In 1995 as I finished my psychology degree I was playing a lot of single player D&D style games. My focus had been on therapy for children. Primarily art and music therapy. But I could see how the games I was playing in my free time could be retooled for therapy. For example, a therapist would be able to speak through any NPC’s like a much cooler variation of sock puppet therapy. The campaign could be tailored to expressing and exploring a person’s fears and feelings.

So the Monday after I finished my psych degree I started a post bac in CIS. Best choice I ever made. But sadly, I never found the time to work on the therapy game idea.


My son is 21 now but when he was a teenager one of his therapists made group therapy with D&D to help him and the other kids deal with their issues and it was amazing. The results at home were very noticeable. I am grateful to that therapist.


I think this approach with D&D is better than my old idea. Building and altering software takes time. D&D can be altered on the fly by a good DM. Same strengths without the overhead.


With as much role-playing that already goes on in therapeutic settings, it seems like a great fit. My therapist that I went to after my parents were divorced when I was about 10 didn’t use D&D per se, but all I remember from working with him was drawing on the floor on huge sheets of paper and talking about Redwall books. I still miss that dude.

I love that the explosion of D&D podcasts allows a diverse, intelligent and sensitive group of people to not only share actual-plays but also to just talk about what play means to them. The value seems undeniable.


Once my friend and I went to a new games shop that had opened near us, and they were hosting some kids DnD sessions. As we walked into the store we passed by one of the tables just in time to hear one preteen kid say loudly to his table “I cast the Find Parents spell because my parents are divorced!” My friend (who grew up through a messy divorce) and I shared a sad sort of wry glance with each other, and it’s been one of those moments etched into memory for us ever since, partly because of the tragedy, and partly for the cartoonishly on the nose comedy of it.
The Moral: Kids want to talk about it and DnD is a good place for them to do that.

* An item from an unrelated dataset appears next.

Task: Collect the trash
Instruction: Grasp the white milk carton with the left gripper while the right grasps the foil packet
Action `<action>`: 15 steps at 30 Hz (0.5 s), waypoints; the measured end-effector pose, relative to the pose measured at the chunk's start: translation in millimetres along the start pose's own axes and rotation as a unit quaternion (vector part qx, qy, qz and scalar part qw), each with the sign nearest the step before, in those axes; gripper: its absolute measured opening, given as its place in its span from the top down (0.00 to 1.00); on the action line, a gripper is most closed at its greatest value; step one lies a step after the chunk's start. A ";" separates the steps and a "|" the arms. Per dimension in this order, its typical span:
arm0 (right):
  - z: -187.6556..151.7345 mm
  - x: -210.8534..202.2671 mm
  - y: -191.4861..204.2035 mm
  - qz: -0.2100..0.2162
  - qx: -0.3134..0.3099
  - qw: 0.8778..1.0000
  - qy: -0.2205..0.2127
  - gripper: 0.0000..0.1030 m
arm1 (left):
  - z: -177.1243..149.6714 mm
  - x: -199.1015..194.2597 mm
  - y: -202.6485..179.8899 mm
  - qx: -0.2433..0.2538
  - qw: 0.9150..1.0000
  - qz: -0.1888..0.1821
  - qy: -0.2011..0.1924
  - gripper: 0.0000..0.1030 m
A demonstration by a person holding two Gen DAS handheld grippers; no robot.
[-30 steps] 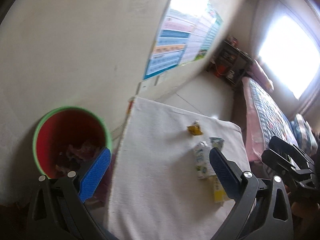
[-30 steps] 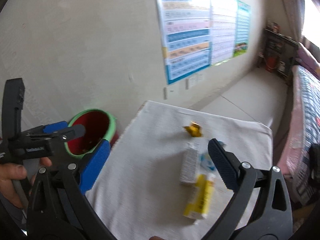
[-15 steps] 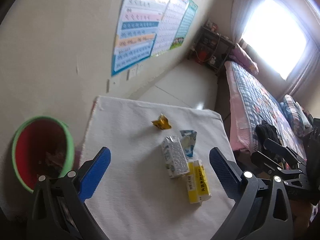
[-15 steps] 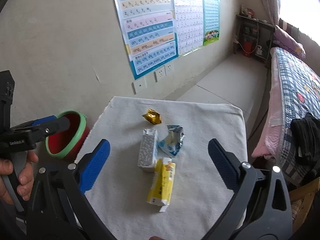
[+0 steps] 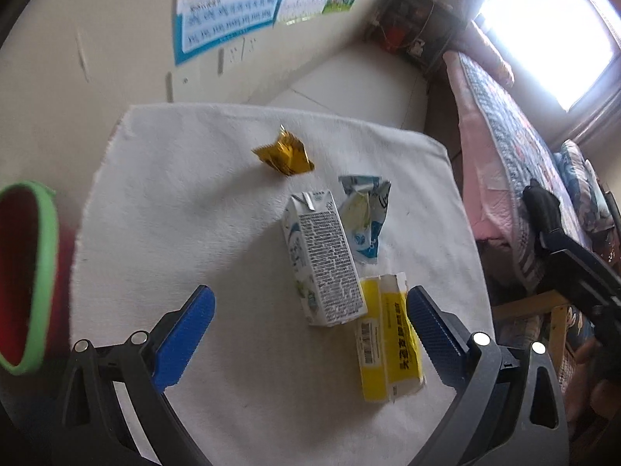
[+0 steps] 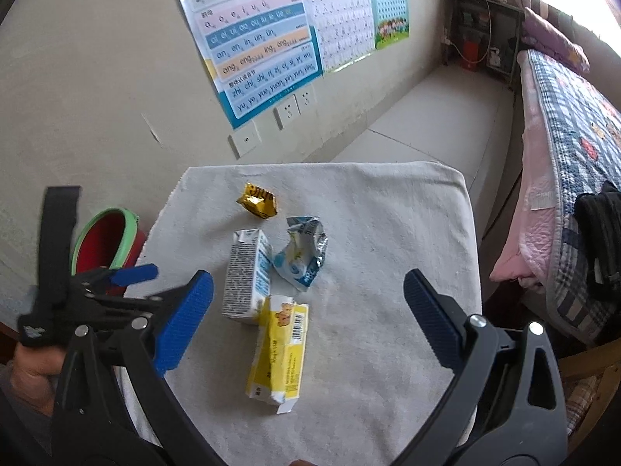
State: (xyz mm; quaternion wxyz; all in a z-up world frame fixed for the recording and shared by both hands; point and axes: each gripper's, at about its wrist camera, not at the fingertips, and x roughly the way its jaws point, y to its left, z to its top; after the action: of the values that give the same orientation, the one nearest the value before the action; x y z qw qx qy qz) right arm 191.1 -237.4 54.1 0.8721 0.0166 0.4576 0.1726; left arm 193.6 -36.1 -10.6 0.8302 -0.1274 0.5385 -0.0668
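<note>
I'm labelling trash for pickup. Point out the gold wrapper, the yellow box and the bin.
Gold wrapper (image 6: 257, 201), right wrist view, its crumpled middle.
Yellow box (image 6: 280, 353), right wrist view, its top face.
Bin (image 6: 93, 233), right wrist view, its green rim.

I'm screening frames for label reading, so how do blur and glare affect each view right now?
Left wrist view: the window is blown out white, the red bin is smeared by motion, and the white carton print is soft. Right wrist view: sharper, the wall poster is legible, though the left gripper is blurred.

daylight from blown-out window (image 5: 551, 27) | soft shadows | left view motion-blurred | fisheye-warped, dark corners
</note>
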 end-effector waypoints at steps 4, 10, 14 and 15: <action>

I think this is fantastic. At my son’s school where there are lots of quirky kids (many of whom are on the spectrum), D&D is used exactly in this way (though not officially therapy sessions, they often turn out that way). It gives these kids, who often have a hard time relating to each other, a way to try out how best to interact with each other and learn to treat others with respect. Sometimes things get messy and sometimes feeling get hurt, but the kids learn so much about social/emotional skills, while having a great time. I’ve seen the progress first hand not, just in my son, but in other kids in his class.


I’ve never understood the logic behind the “Why haven’t you adopted the obvious solution?” lines of questioning. I suppose it has a structural resemblance to socratic method; but that’s only actually useful if the answer you are driving at is non-obvious and you think that ignorance of it is the subject’s actual problem. In absence of that it tends to be either condescending, nagging, or both.


Gaming as therapy is great. Before I transitioned, I used tabletops and larps to express my masculinity. My wife did the same, playing female characters almost exclusively, until she felt safe transitioning. I know a lot of trans folks that have done the same.